Beddit: The $149 sleep sensor is a narrow band that sits between the mattress and bedsheet. Via Bluetooth, the monitor links to a smartphone app to track heart rate, respiration, snoring, sleep cycles and sleep time, and calculate a sleep score. The app offers suggestions on how to sleep better.
The Dreampad: The pillow-based, $179 Dreampad from Integrated Listening Systems converts the electrical signals of app-supplied music into vibrations — not audible sound waves — that help the user fall asleep and stay asleep. The quilted pillow plugs into a smartphone and a Dreampad app. The vibrations are conducted through the body’s bones and trigger relaxation through the parasympathetic nervous system.
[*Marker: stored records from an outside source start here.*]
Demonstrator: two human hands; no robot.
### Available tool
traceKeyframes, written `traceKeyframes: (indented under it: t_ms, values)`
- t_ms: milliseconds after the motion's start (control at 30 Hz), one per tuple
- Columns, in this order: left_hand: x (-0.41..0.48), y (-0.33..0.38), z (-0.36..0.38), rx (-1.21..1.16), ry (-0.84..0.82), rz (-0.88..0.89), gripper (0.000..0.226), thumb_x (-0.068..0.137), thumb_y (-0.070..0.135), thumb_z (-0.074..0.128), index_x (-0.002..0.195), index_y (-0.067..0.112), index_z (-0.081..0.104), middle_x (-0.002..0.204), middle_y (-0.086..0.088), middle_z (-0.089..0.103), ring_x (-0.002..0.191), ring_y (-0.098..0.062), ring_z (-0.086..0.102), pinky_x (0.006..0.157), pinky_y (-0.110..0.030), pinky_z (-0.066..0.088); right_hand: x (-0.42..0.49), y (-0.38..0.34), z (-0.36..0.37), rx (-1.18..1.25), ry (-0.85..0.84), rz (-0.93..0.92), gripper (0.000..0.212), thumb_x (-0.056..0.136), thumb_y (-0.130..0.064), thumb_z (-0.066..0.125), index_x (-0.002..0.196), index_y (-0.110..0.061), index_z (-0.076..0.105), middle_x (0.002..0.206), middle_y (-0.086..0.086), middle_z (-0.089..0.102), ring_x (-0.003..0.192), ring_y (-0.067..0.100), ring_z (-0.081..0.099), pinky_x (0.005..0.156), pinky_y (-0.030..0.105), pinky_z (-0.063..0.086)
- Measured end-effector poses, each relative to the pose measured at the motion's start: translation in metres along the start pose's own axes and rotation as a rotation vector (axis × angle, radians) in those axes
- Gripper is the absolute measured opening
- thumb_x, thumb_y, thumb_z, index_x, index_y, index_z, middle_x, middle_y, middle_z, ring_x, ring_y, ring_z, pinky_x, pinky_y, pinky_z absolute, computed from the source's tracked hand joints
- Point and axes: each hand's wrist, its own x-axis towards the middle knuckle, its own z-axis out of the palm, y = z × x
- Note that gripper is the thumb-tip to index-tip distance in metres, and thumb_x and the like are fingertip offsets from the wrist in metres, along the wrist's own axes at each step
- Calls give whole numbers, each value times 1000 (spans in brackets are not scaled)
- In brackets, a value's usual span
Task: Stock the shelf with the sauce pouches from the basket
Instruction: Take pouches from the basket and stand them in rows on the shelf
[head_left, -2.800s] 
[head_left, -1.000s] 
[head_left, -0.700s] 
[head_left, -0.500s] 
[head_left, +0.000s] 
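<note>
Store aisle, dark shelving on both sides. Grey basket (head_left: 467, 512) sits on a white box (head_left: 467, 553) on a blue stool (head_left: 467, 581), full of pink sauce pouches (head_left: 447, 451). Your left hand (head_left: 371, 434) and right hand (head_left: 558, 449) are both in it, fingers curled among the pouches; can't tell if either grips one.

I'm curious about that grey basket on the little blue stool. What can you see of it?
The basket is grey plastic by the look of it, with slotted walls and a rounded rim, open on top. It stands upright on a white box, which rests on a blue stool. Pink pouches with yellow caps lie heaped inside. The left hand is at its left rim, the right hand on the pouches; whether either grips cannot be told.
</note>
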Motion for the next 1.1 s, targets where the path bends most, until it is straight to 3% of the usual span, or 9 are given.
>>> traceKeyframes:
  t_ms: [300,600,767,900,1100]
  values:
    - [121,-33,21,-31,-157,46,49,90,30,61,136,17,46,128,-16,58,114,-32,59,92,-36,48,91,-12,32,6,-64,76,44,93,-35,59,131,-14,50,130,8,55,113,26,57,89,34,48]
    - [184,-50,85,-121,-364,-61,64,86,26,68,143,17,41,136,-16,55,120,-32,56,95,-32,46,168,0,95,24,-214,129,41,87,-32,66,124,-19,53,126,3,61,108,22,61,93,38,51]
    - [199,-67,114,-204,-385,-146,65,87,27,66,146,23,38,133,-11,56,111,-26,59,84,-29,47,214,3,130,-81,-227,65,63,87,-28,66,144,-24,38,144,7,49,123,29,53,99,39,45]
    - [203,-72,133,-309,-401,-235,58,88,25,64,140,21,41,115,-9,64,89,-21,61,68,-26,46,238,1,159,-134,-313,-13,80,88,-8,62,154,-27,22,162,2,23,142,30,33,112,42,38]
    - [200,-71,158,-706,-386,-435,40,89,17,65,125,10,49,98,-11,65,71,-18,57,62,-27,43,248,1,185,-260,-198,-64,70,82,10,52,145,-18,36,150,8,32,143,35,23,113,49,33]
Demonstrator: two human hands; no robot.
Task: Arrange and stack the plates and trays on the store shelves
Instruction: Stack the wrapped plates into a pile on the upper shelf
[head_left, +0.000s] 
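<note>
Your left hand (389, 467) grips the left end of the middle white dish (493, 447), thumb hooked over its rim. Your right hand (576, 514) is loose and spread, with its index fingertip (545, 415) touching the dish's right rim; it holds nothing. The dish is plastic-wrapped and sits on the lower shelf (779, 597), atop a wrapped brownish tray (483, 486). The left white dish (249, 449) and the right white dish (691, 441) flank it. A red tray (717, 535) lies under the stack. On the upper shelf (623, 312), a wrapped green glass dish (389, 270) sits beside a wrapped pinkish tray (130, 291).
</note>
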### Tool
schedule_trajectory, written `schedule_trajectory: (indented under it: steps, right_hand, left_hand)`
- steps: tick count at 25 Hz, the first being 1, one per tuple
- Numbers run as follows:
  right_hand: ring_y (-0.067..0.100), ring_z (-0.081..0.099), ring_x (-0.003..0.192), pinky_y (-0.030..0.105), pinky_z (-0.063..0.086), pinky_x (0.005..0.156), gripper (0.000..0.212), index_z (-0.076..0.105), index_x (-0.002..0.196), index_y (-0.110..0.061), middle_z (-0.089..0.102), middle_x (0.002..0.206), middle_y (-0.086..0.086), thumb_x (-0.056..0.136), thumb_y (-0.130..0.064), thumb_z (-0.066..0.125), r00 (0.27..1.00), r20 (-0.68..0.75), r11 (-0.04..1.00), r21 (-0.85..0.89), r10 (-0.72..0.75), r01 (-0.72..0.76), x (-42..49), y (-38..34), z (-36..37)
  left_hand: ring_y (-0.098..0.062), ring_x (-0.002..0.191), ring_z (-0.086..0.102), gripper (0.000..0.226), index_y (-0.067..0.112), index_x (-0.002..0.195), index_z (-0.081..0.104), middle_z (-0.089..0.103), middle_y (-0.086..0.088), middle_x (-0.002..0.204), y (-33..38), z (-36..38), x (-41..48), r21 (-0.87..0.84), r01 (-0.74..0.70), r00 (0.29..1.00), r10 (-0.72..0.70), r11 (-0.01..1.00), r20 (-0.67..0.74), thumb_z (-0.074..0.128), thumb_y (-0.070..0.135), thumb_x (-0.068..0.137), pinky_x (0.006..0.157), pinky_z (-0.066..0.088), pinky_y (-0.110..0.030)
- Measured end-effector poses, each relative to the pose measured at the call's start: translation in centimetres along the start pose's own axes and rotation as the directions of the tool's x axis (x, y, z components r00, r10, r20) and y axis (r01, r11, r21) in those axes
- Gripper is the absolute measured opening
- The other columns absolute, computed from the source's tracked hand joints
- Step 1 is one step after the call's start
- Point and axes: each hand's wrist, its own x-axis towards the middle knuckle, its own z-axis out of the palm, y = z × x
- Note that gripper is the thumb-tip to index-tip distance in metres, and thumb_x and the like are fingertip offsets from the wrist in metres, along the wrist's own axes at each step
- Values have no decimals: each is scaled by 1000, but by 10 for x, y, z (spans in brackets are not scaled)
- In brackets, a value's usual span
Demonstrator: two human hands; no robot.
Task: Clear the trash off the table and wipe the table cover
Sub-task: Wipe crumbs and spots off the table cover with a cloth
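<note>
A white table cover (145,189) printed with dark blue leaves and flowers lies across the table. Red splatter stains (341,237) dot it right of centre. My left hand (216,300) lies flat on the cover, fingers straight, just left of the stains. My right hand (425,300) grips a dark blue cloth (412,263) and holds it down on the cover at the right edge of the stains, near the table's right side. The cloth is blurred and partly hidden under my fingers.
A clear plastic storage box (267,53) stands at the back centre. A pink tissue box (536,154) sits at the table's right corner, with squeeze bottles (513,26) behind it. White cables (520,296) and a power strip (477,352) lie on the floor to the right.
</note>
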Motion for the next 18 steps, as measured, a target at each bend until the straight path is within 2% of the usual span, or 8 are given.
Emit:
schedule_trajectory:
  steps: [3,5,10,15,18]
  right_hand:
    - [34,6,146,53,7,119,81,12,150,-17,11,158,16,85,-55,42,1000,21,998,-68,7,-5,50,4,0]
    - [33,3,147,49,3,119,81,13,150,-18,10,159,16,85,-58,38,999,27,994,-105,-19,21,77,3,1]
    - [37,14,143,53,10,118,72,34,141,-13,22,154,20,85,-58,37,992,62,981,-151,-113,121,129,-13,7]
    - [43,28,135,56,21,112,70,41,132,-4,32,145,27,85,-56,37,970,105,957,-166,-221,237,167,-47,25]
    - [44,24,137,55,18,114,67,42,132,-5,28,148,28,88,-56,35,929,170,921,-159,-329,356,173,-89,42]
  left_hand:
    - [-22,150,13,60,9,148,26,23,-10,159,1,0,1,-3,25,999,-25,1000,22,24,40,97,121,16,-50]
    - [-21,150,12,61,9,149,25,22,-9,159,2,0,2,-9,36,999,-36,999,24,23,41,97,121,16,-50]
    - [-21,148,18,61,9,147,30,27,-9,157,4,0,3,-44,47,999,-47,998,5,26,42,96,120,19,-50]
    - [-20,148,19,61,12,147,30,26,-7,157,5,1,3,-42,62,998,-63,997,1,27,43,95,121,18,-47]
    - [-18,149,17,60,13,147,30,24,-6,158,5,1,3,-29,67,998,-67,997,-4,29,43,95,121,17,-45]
Though medical professionals have long had devices to aid and measure sleep, they’re new to consumers. The shrinking size and price of accelerometers ushered in easy-to-wear gadgets that could measure the speed and direction of motion, even during sleep. However, sleep trackers don’t always measure the same thing or use the same terminology. In January, the Consumer Electronics Assn. and the National Sleep Foundation joined forces to standardize what the devices measure to make them more useful to consumers and medical practitioners.
“Even from a doctor’s perspective, there is such a thing as too much data. We need to figure out the right way to report this information so that it is easily understandable and manageable,” said Dave Wilson, vice president of technology and standards for the Consumer Electronics Assn.